- _Task description_
Pick out each line in these entries that contains the string "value".

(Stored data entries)
____
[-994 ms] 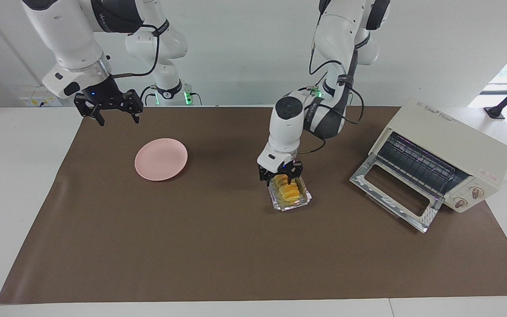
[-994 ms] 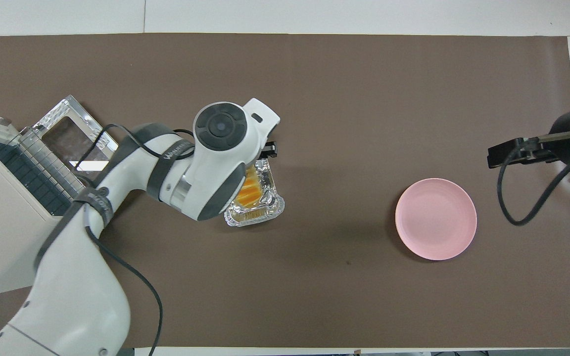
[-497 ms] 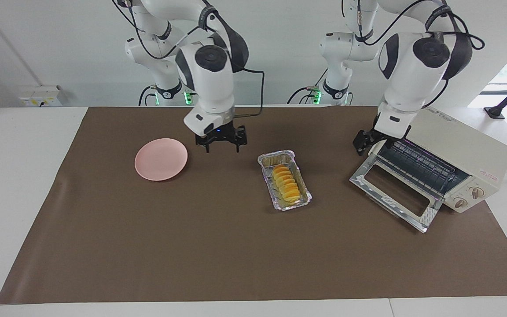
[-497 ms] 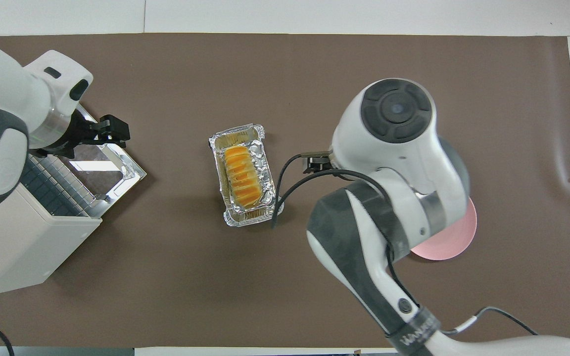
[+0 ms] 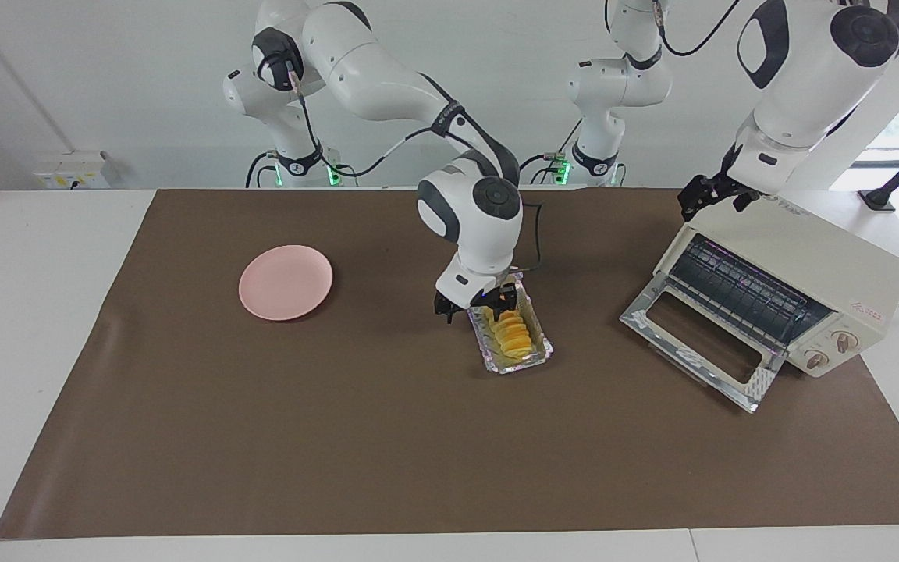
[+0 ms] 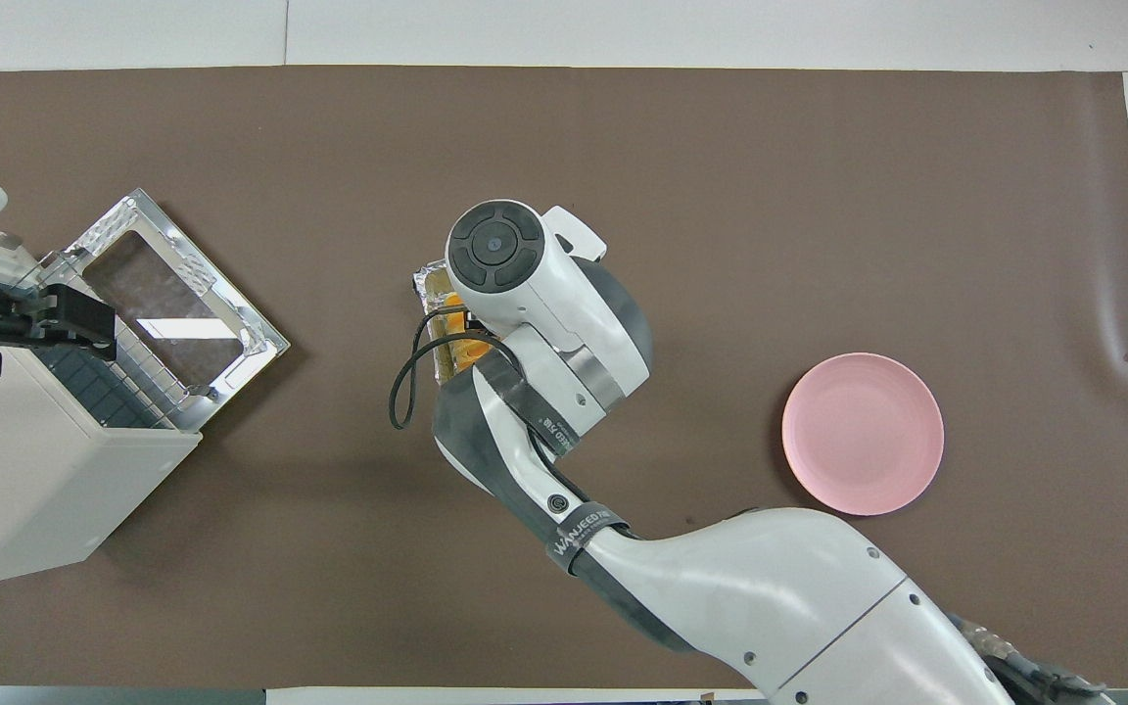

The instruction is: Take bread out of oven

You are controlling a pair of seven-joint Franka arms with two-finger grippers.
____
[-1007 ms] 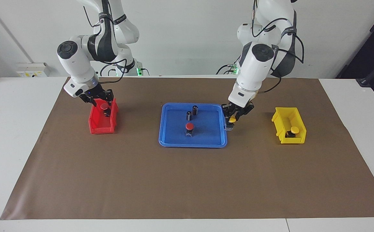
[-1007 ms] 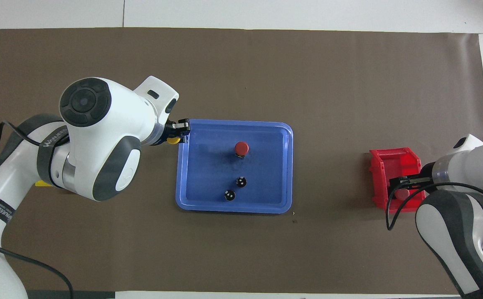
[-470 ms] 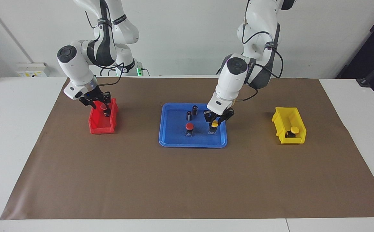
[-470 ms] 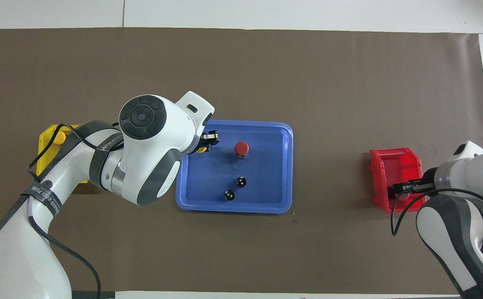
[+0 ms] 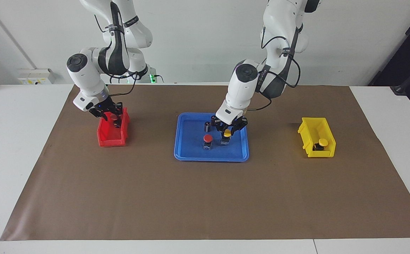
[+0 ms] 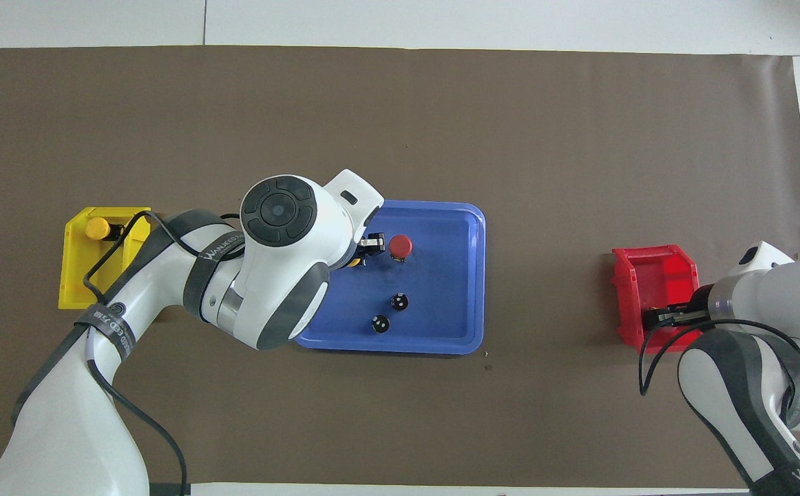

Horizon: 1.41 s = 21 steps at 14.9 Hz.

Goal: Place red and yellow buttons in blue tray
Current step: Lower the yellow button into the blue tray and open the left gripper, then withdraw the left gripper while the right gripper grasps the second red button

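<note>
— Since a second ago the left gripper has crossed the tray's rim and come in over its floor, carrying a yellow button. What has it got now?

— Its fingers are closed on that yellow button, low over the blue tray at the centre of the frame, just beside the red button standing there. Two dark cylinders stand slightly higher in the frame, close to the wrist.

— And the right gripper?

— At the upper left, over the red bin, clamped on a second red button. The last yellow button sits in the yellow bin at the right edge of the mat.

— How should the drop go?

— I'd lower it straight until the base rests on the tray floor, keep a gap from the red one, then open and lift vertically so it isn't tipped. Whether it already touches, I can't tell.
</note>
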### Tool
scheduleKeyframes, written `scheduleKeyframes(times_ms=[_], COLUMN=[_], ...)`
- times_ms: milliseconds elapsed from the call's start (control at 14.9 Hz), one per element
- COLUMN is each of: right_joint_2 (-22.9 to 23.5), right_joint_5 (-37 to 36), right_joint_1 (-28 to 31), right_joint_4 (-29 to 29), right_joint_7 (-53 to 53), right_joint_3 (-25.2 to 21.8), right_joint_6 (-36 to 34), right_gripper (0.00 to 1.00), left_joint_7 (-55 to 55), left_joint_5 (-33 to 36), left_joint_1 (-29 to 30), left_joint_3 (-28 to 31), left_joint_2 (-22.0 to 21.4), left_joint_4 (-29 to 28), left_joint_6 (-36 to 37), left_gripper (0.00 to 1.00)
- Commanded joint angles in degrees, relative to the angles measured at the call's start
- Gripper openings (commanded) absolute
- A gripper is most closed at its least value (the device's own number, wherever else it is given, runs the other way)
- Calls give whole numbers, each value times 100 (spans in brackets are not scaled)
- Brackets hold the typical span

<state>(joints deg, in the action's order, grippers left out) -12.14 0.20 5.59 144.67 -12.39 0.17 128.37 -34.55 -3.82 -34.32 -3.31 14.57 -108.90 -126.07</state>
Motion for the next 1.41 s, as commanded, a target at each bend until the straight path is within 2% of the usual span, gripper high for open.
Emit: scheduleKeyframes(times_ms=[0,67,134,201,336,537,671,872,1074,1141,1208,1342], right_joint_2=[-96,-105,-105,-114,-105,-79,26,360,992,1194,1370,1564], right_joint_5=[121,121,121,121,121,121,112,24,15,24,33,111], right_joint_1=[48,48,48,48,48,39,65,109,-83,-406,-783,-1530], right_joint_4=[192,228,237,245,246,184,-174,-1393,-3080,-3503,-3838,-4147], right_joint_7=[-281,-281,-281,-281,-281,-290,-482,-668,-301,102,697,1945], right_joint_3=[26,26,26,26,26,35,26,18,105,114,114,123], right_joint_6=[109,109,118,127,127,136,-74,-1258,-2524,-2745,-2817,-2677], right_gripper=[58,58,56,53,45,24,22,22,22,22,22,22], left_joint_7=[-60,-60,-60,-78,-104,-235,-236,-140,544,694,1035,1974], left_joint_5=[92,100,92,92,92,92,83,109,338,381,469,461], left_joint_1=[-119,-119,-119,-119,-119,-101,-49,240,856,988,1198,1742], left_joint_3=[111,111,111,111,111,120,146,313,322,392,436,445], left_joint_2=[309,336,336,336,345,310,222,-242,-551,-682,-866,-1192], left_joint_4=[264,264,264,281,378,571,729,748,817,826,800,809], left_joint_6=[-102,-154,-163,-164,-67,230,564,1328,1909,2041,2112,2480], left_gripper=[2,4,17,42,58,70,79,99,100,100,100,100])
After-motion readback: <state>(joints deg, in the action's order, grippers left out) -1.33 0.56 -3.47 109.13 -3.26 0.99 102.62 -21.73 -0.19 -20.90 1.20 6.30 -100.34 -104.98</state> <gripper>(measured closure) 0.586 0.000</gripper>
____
- _Your solution_
- A gripper is most closed at its least value (the device's own number, wherever else it is given, runs the other way)
- Calls give whole numbers, each value times 100 (spans in brackets are not scaled)

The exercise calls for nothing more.